Amerykański filozof William James (1842–1910) pisał o konieczności formułowania poglądów filozoficznych w sposób zrozumiały, aby mogły one dawać do myślenia ludziom zainteresowanym refleksją nad światem i własnym życiem. Problem hermetyczności pism filozoficznych ujawnił się już w XVIII wieku u oświeceniowych myślicieli angielskich (Bentham, Shaftesbury). Zawsze można sugerować, że jest to „kwestia tłumaczenia”, ale uważam, że to argument-wytrych. To prawda, że polscy tłumacze dzieł filozoficznych – najlepszym przykładem jest Władysław Witwicki – znacząco ingerowali w szatę literacką przekładanego tekstu, ale nie zaciemniali znaczeń (można to zauważyć, nie znając greki klasycznej, ale porównując dialogi Platona w wersji Witwickiego z przekładami amerykańskimi czy niemieckimi).
Christian Wolff wychodził z innych założeń światopoglądowych niż większość jego współczesnych czytelników, ale łączył dwie umiejętności, które stanowiły tajemnicę jego sukcesu za życia (w pierwszej połowie XVIII wieku uchodził za najbardziej wpływowego myśliciela w państwach niemieckich): nowatorstwo poglądów (radykalnie zerwał z pietyzmem) i klarowność wywodu. Dzięki temu lektura jego pism jest fascynująca także dziś – boleśnie odczuwa się w jej trakcie, czym różni się prawdziwa filozofia od publicystyki światopoglądowej. Najmocniej widać to w partiach tekstu poświęconych roli Boga w systemie filozoficznym Wolffa. Niemiecki myśliciel sprzed trzech wieków śmiało rozsadza opozycje, z których wielu skądinąd mądrych uczestników współczesnych debat światopoglądowych nie potrafi się wyzwolić. Chodzi mi przede wszystkim o dychotomię wierzący – ateista. W czasach Wolffa nie utożsamiano jej jeszcze z podziałem na irracjonalistów i racjonalistów. Ze schematów wybudza także koncepcja teologii naturalnej, uprawianej sine fide. Czy ktoś poza fachowcami pamięta jeszcze, że dowody na istnienie Boga były formułowane nie tylko na gruncie tomizmu?

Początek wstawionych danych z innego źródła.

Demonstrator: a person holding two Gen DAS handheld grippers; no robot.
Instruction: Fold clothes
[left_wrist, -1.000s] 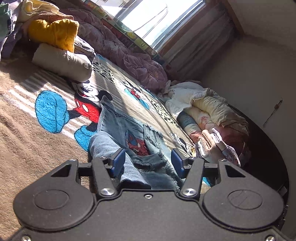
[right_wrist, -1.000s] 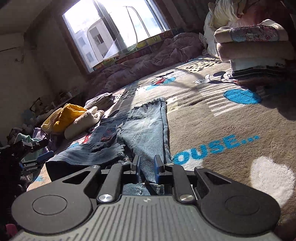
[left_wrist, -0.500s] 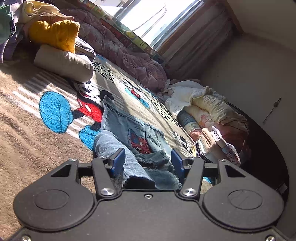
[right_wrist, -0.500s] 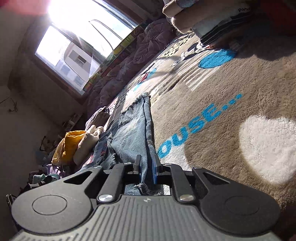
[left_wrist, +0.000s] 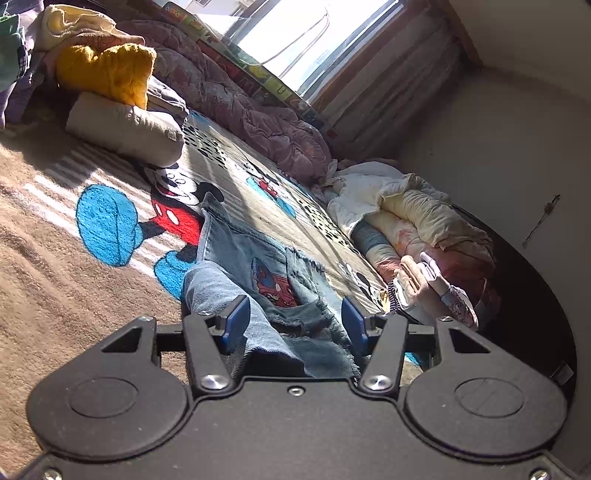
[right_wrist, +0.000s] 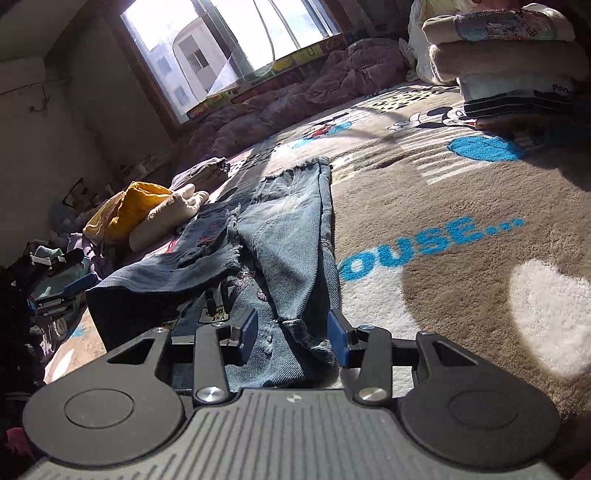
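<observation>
Plush cartoon blanket (right_wrist: 461, 206) bears frayed denim jeans (right_wrist: 291, 236); left fingers (left_wrist: 236, 317) apart, right fingers (right_wrist: 338, 332) opening.

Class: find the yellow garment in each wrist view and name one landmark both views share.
Left wrist view: yellow garment at upper left, above a rolled beige cloth.
Right wrist view: yellow garment at middle left, beside the jeans.
Shared landmark: the sunlit window.
</observation>
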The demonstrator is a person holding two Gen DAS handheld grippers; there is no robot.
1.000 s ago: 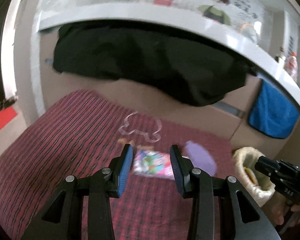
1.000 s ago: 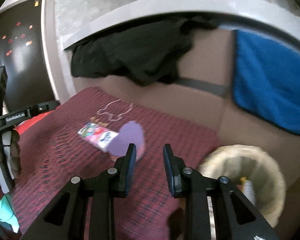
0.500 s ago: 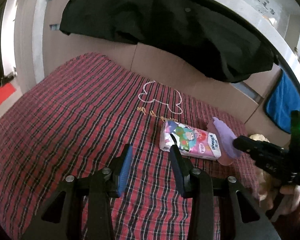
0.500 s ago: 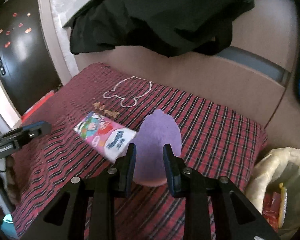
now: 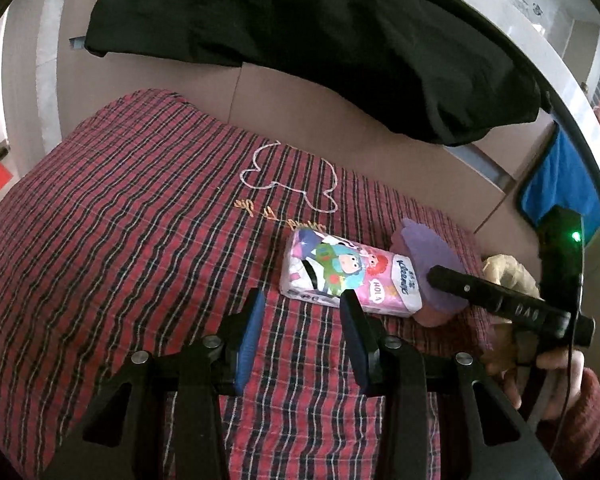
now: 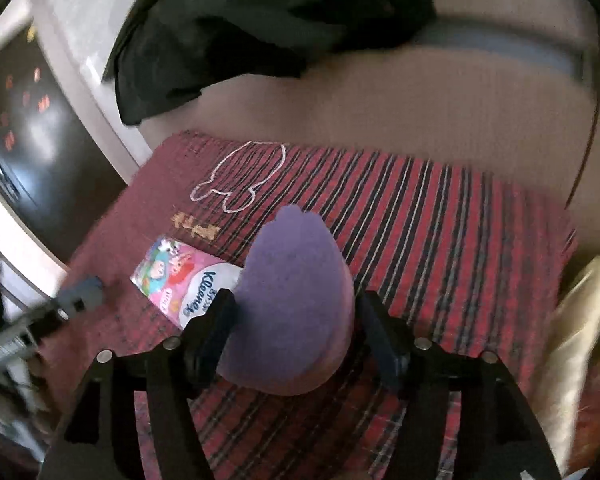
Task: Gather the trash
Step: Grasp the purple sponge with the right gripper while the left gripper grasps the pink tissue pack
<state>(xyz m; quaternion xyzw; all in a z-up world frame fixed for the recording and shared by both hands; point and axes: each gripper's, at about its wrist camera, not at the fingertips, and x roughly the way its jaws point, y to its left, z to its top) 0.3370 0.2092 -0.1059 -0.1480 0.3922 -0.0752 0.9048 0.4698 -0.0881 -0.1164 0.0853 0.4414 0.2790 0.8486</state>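
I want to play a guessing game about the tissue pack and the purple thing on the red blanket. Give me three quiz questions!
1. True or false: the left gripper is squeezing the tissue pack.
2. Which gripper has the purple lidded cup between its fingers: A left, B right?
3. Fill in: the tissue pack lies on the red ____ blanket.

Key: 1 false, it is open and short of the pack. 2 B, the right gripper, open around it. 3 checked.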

Im głębiej wchodzi się w traktat Wolffa, tym więcej nieoczekiwanych skojarzeń. Koncepcja światów równoległych wykorzystywana jest współcześnie głównie w kulturze popularnej, tymczasem Wolff rozważa ją, aby wskazać na różnice między arbitralnością (przygodnością) a koniecznością (zdeterminowaniem poprzez powiązanie z innymi elementami świata). Ponieważ świat jest jednym bytem, lecz złożonym, od innych możliwych światów odróżnia go sposób złożenia części (porównanie świata do maszyny). Wystarczy drobna zmiana sposobu złożenia tych części, a nie będzie to już ten sam świat, zaś konsekwencje tej zmiany będą stopniowo zataczać coraz szersze kręgi. Nieodparcie przychodzi mi tu na myśl opowiadanie I uderzył grom Raya Bradbury’ego: podróżnicy w czasie cofają się do epoki dinozaurów i przypadkowo zabijają motyla, co w ich teraźniejszości powoduje kolejne fale coraz gwałtowniejszej, skokowej ewolucji. Najlepszy dowód na to, że mamy do czynienia z żywą myślą, a nie archeologią filozofii.
Marek Misiak
Christian WOLFF, O świecie. O Bogu, tłum. Artur Banaszkiewicz, Wydawnictwo Uniwersytetu Łódzkiego, Łódź 2020.